The line containing "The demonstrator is" marks the end; copy exactly all lines from the start of the material up to and including it.

(Exercise materials)

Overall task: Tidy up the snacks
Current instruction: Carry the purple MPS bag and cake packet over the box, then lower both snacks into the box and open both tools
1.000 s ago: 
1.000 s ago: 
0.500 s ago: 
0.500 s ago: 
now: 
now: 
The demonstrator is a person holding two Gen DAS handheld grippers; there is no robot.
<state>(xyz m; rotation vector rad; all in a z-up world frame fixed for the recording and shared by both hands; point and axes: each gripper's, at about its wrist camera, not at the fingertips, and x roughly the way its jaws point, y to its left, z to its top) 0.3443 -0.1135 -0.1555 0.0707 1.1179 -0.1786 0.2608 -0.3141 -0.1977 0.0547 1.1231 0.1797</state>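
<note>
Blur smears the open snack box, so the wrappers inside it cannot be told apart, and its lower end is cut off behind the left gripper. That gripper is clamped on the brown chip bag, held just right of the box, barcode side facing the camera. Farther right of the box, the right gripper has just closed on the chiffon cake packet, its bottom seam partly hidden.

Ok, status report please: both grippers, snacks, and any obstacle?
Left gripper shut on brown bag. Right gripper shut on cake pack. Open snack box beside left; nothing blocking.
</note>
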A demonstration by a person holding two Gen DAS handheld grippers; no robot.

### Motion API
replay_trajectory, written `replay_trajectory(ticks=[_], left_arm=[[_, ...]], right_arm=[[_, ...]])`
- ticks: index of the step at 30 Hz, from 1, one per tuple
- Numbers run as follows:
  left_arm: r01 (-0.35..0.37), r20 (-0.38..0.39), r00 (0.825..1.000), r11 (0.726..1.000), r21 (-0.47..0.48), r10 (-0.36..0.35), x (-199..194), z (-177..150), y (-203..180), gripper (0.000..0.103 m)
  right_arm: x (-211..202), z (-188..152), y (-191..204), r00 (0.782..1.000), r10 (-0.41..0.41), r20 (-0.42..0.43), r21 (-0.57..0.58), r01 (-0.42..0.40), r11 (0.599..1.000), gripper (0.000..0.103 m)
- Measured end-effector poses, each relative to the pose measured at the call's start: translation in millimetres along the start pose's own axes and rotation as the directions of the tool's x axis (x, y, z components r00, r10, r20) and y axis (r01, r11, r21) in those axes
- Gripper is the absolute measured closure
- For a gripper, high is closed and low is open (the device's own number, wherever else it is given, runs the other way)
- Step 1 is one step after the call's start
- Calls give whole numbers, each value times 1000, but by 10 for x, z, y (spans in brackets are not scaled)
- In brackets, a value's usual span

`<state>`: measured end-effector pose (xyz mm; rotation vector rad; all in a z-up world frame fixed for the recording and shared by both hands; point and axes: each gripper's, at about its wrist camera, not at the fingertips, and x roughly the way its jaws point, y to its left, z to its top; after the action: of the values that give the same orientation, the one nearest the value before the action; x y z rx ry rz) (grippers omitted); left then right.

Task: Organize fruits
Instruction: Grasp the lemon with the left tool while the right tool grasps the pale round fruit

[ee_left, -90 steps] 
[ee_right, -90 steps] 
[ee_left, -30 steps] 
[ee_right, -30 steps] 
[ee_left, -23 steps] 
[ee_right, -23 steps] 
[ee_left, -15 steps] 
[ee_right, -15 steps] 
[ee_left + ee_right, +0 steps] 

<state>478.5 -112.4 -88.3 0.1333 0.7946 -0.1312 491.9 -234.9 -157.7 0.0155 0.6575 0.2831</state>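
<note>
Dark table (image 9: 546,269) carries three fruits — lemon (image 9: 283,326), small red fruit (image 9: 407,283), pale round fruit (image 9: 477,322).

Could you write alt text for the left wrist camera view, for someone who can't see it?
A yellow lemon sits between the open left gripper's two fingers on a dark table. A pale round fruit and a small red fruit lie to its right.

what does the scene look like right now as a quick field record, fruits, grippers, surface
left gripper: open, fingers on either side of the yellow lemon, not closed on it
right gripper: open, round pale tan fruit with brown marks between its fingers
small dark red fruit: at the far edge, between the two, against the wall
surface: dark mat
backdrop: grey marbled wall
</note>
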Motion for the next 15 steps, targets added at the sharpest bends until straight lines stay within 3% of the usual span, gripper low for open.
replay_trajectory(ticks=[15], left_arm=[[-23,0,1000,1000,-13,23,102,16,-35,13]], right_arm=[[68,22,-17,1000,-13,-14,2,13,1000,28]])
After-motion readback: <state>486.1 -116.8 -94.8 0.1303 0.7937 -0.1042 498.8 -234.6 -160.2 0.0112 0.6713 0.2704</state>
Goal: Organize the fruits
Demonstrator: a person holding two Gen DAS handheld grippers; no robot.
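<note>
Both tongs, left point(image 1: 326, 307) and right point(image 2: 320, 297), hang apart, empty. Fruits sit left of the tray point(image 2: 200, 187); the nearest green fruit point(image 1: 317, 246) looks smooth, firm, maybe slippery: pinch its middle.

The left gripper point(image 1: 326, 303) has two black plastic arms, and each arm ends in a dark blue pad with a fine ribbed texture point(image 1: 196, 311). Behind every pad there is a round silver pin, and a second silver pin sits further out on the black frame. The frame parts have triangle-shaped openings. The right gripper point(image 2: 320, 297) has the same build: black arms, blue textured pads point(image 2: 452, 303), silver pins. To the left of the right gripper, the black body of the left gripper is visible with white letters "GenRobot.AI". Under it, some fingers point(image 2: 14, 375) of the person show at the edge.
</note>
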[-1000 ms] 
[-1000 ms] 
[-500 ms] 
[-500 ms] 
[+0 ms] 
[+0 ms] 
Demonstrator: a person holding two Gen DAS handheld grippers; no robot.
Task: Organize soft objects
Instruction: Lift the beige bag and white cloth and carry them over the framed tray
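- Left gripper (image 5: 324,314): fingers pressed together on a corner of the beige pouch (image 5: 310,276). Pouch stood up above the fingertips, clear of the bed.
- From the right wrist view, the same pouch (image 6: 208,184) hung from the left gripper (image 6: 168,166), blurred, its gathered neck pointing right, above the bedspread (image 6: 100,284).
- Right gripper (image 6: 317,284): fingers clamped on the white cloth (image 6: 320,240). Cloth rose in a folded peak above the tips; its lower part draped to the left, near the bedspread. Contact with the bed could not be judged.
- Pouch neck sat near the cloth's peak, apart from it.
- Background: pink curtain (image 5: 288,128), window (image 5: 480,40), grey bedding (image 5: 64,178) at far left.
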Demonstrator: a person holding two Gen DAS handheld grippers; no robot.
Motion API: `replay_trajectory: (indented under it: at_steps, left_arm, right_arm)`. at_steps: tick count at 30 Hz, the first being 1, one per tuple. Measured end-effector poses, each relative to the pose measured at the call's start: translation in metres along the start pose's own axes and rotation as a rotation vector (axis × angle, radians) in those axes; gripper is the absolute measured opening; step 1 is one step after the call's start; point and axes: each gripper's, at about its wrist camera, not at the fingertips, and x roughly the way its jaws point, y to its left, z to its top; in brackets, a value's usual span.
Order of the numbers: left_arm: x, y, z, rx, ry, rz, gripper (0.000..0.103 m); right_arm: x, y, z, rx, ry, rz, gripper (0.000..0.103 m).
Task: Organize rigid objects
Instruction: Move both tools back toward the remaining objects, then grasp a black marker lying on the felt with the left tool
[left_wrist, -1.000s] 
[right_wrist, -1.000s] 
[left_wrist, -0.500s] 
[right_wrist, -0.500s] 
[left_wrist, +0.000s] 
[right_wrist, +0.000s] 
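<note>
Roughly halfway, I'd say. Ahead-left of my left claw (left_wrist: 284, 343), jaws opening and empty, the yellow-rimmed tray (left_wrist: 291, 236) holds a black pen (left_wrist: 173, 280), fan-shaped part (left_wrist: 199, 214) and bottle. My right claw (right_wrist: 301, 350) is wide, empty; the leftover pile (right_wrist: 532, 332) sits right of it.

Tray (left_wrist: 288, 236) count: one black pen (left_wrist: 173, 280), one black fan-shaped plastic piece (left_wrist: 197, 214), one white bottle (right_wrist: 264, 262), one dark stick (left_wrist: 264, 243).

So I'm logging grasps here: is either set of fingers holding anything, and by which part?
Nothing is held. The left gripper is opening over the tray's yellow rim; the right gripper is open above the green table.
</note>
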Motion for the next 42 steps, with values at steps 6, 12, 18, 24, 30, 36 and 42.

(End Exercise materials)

*Solution to the exercise*
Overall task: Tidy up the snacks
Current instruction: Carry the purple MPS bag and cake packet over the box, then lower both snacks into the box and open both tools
1.000 s ago: 
1.000 s ago: 
0.500 s ago: 
0.500 s ago: 
now: 
now: 
The demonstrator is a person holding two Gen DAS handheld grippers; there is no robot.

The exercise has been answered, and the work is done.